A.
Dear Client,
Banks and financial institutions have the right to initiate legal proceedings against a borrower if a loan is not paid within the specified tenure. However, if the primary borrower dies before repaying the loan, the bank can recover the sum from the co-borrower, guarantor, or legal heir. In the case of a personal loan, which is an unsecured loan, the lenders cannot ask the legal heirs or the surviving members of the dead borrower to pay the outstanding amount. Such loans do not involve any collateral; hence, the bank cannot seize and sell any asset of the borrower to recover the amount. The outstanding balance is eventually written off and added to the NPA account by the bank. But, if there is a co-applicant, then the bank can shift the liability to that person after the primary borrower's death. The same applies to other unsecured loans, such as credit card loans. However, if the personal loan availed by your brother is a collateral-backed debt then the Bank can ask the legal heirs of the deceased to pay up or the pledge would be invoked and security can be taken up for possession and then sold off to recover the money.

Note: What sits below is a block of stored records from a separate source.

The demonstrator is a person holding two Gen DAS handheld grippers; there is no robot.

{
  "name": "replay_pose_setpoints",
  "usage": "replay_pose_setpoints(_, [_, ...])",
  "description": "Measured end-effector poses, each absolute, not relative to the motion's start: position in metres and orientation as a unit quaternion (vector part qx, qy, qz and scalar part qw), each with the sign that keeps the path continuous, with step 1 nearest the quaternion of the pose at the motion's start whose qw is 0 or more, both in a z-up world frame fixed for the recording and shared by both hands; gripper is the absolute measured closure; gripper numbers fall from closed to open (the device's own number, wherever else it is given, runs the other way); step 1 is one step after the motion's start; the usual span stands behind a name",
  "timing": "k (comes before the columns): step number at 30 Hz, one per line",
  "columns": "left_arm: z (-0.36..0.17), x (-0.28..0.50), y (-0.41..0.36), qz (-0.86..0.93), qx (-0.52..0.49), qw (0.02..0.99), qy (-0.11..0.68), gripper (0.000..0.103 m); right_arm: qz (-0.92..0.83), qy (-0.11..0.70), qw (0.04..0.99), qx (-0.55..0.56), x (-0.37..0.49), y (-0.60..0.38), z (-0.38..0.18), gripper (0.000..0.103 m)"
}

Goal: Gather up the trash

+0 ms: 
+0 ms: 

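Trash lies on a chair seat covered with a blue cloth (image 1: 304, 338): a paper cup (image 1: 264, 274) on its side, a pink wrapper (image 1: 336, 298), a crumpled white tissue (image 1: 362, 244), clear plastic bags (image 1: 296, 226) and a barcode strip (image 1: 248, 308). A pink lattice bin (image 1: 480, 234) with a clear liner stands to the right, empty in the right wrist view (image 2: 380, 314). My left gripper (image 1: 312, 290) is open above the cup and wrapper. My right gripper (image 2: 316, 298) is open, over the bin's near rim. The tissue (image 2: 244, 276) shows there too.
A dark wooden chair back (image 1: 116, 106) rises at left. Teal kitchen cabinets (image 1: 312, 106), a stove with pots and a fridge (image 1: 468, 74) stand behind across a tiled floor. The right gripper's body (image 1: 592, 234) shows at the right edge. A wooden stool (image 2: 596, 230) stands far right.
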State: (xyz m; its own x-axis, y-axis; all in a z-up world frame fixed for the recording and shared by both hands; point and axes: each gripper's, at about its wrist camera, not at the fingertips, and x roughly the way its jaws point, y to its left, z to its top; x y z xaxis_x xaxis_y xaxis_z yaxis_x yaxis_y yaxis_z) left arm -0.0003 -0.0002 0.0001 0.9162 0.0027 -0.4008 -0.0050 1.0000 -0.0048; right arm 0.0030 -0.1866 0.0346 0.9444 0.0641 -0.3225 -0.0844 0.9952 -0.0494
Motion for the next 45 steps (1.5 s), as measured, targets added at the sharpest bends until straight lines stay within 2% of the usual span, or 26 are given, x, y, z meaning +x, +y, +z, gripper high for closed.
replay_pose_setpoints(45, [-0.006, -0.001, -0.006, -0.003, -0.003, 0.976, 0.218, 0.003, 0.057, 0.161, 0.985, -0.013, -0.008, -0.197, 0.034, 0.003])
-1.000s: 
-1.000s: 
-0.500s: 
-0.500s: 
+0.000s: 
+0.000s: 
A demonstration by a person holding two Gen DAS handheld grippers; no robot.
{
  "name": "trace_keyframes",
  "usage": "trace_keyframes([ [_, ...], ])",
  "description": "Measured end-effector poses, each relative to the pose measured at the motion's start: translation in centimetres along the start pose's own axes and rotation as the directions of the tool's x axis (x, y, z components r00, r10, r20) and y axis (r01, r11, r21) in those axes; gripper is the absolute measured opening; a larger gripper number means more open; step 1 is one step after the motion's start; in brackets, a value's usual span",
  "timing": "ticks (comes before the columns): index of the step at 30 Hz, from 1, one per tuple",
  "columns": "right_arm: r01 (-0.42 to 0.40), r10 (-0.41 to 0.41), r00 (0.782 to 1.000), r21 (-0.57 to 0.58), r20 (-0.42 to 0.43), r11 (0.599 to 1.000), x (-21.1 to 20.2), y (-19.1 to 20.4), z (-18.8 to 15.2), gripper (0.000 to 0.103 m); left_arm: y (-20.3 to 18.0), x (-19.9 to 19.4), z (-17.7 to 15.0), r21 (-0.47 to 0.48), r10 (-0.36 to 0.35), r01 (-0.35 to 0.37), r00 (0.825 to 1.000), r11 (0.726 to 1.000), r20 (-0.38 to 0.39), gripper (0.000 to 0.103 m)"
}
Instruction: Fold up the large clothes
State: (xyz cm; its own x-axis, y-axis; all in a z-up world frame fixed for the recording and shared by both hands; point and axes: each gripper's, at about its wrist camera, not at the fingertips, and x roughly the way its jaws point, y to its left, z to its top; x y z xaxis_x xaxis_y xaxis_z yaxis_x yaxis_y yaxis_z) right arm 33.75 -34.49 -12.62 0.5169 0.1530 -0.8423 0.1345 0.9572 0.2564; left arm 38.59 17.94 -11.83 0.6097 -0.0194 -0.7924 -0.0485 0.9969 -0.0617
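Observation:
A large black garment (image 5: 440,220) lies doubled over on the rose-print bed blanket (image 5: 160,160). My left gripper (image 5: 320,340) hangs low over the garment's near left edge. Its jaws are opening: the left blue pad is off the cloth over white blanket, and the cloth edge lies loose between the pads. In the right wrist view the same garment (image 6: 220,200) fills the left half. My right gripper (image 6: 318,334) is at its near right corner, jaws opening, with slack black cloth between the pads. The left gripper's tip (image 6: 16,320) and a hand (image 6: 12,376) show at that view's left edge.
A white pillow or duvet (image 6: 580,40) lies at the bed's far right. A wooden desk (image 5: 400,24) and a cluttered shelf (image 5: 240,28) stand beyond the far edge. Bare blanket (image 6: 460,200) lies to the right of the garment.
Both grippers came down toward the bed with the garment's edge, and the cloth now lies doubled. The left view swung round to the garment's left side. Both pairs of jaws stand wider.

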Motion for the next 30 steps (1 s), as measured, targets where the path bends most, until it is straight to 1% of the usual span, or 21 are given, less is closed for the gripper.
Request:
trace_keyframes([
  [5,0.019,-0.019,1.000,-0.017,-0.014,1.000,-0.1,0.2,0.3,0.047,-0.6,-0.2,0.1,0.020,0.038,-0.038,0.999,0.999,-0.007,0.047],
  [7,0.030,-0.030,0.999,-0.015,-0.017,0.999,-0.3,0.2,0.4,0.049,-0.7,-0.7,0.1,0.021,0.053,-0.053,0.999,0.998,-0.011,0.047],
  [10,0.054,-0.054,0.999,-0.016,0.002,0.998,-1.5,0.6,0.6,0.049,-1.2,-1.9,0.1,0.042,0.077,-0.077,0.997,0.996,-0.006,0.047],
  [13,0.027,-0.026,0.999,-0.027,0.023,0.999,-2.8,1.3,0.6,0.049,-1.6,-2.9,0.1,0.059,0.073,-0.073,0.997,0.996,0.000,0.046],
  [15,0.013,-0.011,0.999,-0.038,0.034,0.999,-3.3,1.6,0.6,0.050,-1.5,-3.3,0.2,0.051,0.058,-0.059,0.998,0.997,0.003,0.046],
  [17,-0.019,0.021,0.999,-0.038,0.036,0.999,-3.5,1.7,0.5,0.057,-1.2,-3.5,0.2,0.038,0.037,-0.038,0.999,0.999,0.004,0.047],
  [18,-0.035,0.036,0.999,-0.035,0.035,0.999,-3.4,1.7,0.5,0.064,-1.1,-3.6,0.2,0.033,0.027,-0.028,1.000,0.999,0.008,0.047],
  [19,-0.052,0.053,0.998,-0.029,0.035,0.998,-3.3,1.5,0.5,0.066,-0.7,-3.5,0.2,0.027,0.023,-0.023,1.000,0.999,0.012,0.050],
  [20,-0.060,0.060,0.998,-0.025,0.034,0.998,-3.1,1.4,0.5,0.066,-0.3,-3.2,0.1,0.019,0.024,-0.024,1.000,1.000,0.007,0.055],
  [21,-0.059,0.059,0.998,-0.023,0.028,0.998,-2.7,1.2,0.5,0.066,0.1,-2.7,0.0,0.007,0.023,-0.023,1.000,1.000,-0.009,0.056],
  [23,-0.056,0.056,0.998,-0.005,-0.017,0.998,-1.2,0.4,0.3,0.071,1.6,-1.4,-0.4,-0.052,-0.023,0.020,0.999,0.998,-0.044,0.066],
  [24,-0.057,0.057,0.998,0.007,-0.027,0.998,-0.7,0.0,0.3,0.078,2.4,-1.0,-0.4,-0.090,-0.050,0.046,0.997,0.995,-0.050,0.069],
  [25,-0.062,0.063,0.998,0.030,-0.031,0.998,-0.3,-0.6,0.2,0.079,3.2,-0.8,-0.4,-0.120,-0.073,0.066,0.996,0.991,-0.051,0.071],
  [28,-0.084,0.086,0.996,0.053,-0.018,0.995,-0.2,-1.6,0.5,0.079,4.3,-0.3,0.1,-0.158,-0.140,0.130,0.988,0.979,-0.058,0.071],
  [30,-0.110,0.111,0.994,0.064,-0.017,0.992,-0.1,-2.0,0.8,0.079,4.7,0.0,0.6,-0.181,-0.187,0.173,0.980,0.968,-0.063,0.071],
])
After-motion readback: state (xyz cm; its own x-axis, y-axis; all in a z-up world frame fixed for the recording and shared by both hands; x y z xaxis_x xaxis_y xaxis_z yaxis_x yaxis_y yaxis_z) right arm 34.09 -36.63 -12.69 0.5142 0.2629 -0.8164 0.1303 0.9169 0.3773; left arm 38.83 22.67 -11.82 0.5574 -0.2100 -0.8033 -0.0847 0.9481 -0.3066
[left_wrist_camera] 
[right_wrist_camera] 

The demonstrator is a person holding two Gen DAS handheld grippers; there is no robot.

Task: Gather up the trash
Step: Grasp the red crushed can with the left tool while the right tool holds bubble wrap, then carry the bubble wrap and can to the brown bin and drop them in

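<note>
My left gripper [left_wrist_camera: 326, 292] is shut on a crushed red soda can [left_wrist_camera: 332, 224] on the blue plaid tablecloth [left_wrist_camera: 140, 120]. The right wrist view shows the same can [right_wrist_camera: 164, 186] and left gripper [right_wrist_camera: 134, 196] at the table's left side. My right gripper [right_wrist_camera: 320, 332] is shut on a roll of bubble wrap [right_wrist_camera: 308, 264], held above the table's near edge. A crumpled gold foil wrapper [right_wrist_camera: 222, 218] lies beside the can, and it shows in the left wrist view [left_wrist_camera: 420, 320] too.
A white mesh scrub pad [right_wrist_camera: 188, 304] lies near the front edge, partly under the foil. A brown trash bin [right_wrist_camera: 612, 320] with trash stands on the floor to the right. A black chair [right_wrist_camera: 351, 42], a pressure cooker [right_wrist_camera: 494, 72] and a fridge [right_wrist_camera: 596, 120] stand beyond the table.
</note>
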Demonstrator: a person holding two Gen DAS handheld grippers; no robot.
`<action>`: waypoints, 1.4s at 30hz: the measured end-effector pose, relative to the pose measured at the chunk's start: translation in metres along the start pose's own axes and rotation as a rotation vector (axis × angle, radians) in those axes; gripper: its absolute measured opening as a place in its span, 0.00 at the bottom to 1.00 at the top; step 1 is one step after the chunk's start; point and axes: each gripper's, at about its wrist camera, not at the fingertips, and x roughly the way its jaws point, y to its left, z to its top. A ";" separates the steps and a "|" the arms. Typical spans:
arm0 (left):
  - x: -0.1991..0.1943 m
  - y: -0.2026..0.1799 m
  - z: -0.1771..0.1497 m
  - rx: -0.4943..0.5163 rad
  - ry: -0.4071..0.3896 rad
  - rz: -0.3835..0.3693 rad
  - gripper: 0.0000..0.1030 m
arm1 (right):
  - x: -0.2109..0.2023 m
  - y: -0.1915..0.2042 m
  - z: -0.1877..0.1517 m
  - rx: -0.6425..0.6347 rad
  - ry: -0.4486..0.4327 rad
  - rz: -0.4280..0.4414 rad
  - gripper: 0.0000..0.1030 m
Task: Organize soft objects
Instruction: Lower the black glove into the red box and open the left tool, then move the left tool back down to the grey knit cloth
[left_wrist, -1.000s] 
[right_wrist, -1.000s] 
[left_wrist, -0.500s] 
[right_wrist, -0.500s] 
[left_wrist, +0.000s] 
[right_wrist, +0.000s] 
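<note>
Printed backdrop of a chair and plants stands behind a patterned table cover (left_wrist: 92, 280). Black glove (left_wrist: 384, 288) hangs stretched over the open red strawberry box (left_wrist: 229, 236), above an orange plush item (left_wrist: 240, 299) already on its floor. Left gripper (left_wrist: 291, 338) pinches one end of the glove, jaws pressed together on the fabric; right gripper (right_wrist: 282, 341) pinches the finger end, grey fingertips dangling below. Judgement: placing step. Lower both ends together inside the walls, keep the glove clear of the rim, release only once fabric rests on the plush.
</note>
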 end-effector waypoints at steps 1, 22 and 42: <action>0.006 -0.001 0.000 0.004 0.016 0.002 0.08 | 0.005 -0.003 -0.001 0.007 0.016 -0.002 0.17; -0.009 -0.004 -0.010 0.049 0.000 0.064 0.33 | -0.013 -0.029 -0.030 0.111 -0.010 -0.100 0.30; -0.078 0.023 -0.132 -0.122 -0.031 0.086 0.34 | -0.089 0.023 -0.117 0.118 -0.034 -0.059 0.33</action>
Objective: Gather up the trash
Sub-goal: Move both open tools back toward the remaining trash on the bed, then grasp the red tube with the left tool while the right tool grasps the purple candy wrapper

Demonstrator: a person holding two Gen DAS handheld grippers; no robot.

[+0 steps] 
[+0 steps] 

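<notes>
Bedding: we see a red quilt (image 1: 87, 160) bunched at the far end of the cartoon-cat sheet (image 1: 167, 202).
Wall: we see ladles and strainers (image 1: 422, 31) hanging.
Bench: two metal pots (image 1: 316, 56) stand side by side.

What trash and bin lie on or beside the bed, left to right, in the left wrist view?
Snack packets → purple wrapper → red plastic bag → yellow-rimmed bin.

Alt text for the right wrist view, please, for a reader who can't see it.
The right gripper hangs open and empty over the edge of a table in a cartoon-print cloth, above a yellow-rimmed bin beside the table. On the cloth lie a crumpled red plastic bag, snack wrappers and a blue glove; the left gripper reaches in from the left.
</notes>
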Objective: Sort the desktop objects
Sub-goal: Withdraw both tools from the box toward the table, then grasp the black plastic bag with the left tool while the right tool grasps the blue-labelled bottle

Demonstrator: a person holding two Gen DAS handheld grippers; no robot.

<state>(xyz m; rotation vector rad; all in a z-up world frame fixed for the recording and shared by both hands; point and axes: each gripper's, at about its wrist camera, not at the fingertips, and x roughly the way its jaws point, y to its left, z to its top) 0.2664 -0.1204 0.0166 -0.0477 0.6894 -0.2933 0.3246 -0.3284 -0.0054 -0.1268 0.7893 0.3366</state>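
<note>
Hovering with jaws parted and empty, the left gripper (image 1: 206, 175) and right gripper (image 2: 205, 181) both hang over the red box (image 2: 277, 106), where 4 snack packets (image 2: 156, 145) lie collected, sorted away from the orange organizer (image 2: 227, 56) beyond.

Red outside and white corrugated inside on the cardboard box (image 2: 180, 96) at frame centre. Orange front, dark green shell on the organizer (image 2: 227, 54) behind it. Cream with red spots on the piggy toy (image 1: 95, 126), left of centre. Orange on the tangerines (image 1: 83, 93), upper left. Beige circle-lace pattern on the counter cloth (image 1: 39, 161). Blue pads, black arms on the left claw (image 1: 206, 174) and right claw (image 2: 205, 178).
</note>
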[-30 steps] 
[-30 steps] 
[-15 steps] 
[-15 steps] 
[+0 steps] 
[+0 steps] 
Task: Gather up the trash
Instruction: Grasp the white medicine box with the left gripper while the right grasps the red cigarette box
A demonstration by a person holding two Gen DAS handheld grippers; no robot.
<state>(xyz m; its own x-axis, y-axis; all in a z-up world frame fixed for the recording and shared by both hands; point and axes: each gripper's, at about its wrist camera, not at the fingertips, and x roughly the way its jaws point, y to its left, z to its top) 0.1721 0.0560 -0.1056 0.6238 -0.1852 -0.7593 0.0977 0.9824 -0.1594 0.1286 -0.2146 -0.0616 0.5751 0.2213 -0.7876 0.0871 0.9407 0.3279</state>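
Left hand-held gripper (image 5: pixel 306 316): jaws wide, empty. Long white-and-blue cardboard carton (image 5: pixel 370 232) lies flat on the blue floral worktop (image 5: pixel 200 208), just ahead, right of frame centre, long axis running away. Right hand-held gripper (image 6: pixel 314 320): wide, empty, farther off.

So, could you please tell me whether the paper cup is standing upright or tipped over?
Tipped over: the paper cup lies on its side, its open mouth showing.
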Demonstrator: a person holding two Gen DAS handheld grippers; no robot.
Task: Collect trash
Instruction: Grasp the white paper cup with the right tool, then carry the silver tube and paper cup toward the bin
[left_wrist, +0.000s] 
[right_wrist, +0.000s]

So, the legal heir(s) of the deceased borrower is/are liable to repay the loan taken by the deceased borrower to the extent of the Estate of the deceased borrower received by the legal heirs. For recovery of debt, the period of limitation is three years from the day the money was lent. Suppose there is no dispute regarding the money lent within three years of lending it. In that case, the Court may refuse to entertain the suit for recovery of debt being barred by limitation. Currently, most unsecured loans come with insurance for the primary borrower. The insurance covers the loan amount and remains valid for the entire loan repayment period. Thus, in view of the above proposition of law, on receipt of notice from the Bank you need to approach an Advocate for guidance and steps.